:: What you should do ::
Work through the records below and copy every line that includes "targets".

:: Source information ::

+===+

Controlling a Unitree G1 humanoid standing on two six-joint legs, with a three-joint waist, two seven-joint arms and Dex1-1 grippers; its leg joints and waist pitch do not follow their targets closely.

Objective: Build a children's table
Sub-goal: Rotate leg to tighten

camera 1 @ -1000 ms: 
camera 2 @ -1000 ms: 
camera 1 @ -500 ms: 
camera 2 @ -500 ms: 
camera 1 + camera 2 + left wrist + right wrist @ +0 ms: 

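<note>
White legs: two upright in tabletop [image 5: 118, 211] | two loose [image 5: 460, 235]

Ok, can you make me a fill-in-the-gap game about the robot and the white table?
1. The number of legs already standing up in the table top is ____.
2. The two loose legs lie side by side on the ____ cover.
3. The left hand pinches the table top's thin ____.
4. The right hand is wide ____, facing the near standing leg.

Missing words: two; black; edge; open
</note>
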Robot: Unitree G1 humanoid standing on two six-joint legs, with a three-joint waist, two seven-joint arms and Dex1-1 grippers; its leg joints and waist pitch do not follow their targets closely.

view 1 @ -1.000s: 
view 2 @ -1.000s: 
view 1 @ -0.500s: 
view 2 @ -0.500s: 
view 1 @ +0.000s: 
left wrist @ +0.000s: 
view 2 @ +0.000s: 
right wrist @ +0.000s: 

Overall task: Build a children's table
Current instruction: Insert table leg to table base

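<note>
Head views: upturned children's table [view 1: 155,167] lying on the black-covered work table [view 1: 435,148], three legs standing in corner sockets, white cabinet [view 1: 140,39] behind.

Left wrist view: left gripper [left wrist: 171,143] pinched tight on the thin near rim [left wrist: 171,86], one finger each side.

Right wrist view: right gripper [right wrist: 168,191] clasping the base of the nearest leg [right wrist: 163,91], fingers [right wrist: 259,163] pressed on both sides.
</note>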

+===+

:: Answer for this exercise ::
Controlling a Unitree G1 humanoid standing on two six-joint legs, with a three-joint waist, two seven-joint arms and Dex1-1 grippers; its leg joints and waist pitch do not follow their targets closely.
Robot: Unitree G1 humanoid standing on two six-joint legs, with a three-joint waist, two seven-joint arms and Dex1-1 grippers; its leg joints and waist pitch do not follow their targets closely.

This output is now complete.